* What to do
Scan the listing for "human" and copy out each line that has it.

* Data shown
= = = = = = =

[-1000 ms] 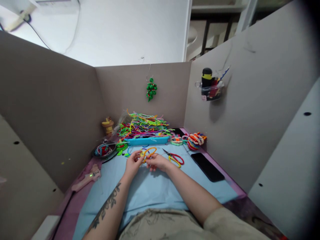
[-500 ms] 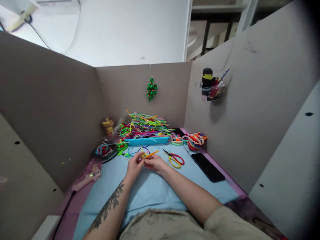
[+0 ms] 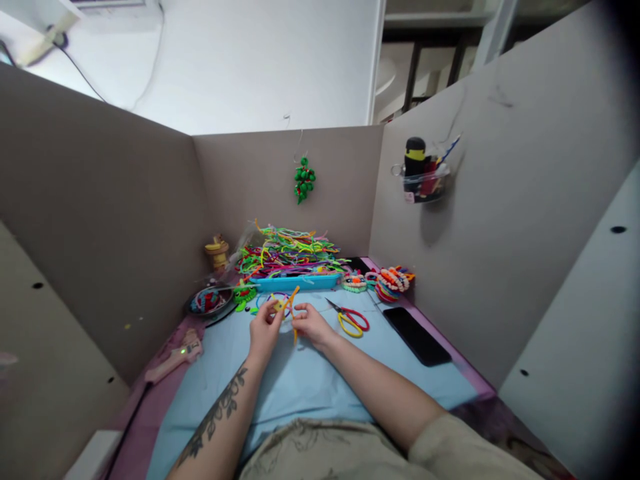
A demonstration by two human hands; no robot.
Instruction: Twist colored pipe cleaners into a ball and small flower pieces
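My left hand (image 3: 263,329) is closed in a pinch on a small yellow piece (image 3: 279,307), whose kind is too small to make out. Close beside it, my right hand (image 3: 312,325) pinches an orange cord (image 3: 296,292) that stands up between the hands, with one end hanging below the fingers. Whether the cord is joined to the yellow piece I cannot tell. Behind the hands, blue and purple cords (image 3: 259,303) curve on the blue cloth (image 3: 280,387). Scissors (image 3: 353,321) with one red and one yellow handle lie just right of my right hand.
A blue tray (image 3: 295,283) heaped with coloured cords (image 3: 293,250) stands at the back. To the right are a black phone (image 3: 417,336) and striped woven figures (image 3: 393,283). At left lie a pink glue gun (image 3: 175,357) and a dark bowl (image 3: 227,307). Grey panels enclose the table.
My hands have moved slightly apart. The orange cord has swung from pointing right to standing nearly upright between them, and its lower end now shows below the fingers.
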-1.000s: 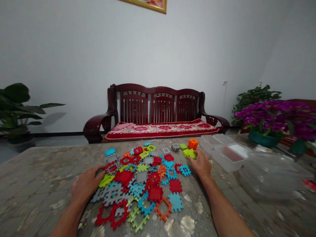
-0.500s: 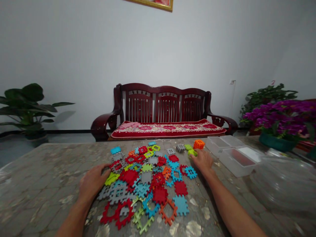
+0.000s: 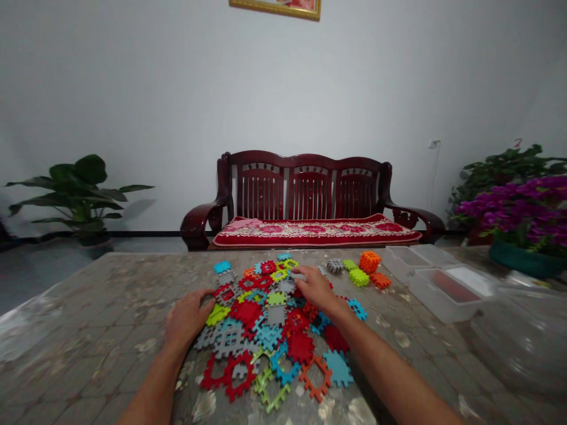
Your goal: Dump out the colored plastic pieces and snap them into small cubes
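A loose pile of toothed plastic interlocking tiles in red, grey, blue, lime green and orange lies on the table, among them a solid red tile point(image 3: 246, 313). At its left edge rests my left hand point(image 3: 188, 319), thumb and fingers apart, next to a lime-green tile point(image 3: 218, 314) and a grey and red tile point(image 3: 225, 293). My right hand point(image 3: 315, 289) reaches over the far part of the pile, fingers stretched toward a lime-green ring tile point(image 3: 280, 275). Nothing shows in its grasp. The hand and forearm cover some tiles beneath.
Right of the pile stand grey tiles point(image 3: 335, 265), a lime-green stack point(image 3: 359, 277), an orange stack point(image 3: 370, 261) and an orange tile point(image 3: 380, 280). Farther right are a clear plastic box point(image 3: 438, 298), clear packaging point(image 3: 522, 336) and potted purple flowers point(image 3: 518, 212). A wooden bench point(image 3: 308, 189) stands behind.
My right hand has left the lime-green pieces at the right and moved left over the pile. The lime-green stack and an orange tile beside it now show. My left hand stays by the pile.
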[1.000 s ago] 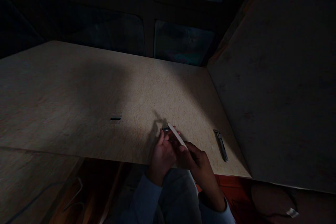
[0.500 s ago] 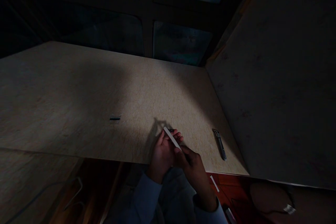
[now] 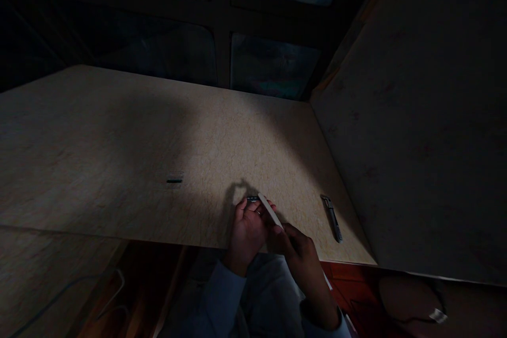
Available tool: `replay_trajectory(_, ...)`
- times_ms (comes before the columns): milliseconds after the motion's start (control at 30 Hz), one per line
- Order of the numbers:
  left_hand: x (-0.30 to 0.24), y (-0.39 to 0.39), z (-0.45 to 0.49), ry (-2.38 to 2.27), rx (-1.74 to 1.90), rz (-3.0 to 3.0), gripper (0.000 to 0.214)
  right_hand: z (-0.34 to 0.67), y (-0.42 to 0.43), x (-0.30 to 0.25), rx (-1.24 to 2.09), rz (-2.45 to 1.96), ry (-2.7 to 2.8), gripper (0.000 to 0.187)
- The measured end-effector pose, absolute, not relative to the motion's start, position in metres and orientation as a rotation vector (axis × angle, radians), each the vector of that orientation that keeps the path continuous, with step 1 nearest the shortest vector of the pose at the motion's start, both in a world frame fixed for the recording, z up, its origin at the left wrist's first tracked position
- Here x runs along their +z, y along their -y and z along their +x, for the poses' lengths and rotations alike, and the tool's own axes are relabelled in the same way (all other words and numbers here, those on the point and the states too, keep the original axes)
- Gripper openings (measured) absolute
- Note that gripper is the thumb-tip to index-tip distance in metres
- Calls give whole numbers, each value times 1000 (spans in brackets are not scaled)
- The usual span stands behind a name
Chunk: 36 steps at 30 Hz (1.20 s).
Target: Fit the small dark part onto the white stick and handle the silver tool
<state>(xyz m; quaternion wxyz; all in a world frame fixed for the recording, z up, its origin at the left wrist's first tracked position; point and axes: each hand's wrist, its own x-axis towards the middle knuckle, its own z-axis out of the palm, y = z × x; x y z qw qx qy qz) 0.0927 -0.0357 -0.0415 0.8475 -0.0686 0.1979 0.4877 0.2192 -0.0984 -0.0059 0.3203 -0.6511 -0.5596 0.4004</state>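
Observation:
My left hand point(image 3: 247, 229) is turned palm up near the table's front edge, its fingers curled round a small dark object point(image 3: 252, 198) with light spots. Only part of that piece shows at the fingertips, and its kind is unclear. In my right hand point(image 3: 299, 248) a pale, flat stick with a rounded end point(image 3: 270, 211) is gripped between thumb and fingers. The stick slants up and leftward across my left fingers, close to the dark object. Whether the two touch cannot be made out.
A small dark green strip point(image 3: 174, 180) lies on the pale table point(image 3: 237, 132) to the left. On the right rests a dark tool with a hooked head point(image 3: 331, 216), near the side wall point(image 3: 415, 169). Windows stand behind the table; a cable point(image 3: 420, 319) hangs at lower right.
My right hand and the pale stick have shifted right and slightly down. More of the dark object now shows at my left fingertips, left of the stick's end.

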Motion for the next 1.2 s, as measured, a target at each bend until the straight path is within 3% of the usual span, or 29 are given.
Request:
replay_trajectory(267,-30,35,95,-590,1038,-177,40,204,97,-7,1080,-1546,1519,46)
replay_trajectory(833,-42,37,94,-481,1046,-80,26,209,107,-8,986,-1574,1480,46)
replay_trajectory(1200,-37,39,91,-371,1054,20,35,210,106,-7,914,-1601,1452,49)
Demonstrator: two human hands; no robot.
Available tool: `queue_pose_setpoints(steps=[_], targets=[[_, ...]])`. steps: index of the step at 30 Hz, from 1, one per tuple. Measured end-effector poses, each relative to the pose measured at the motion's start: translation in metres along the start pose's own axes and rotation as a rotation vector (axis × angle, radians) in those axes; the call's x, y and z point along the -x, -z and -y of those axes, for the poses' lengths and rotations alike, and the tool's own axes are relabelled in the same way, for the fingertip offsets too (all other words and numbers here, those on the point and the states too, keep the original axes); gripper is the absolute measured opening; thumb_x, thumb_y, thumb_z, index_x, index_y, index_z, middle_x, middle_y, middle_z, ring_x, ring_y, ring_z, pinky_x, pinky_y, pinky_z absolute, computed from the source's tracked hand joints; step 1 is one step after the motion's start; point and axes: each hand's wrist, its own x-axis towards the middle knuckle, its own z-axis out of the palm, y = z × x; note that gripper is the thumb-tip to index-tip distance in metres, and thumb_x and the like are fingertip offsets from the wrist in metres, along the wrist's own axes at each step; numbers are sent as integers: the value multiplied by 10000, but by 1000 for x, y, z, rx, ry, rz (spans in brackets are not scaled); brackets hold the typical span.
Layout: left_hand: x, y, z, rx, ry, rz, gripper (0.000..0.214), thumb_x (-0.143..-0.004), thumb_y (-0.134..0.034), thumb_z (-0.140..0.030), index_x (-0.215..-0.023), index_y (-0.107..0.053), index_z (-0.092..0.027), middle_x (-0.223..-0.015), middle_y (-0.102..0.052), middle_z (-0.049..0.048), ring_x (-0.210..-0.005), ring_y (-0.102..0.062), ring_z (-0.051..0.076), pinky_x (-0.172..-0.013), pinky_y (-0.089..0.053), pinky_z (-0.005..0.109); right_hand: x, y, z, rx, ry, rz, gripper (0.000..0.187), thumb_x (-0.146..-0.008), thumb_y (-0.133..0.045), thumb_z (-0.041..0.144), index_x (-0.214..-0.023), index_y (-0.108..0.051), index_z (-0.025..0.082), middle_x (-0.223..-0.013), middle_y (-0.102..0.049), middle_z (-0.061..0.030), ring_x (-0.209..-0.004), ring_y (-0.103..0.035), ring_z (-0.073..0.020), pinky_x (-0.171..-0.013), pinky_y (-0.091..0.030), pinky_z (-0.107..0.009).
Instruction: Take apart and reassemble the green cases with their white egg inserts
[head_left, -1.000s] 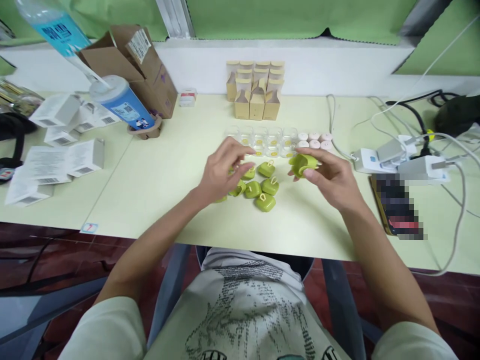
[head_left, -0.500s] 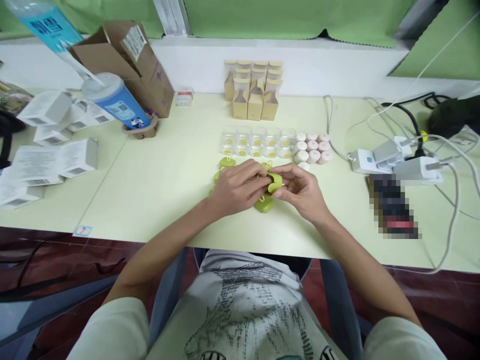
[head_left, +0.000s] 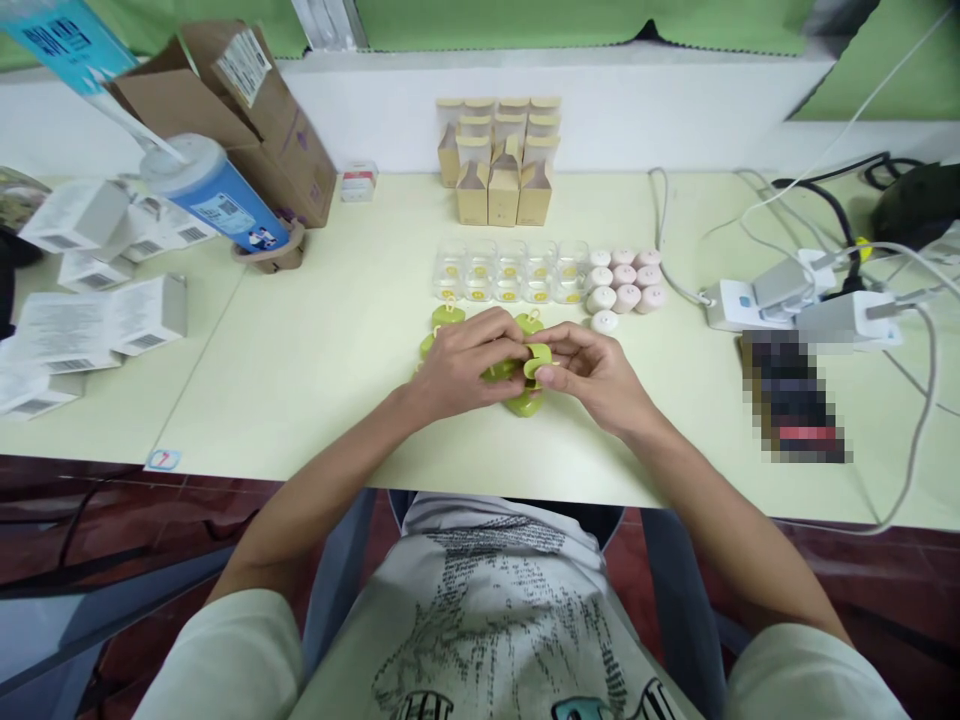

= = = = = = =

* Output for this task
A demonstration by two human hands; no robot.
Demonstrator: two human hands; no robot.

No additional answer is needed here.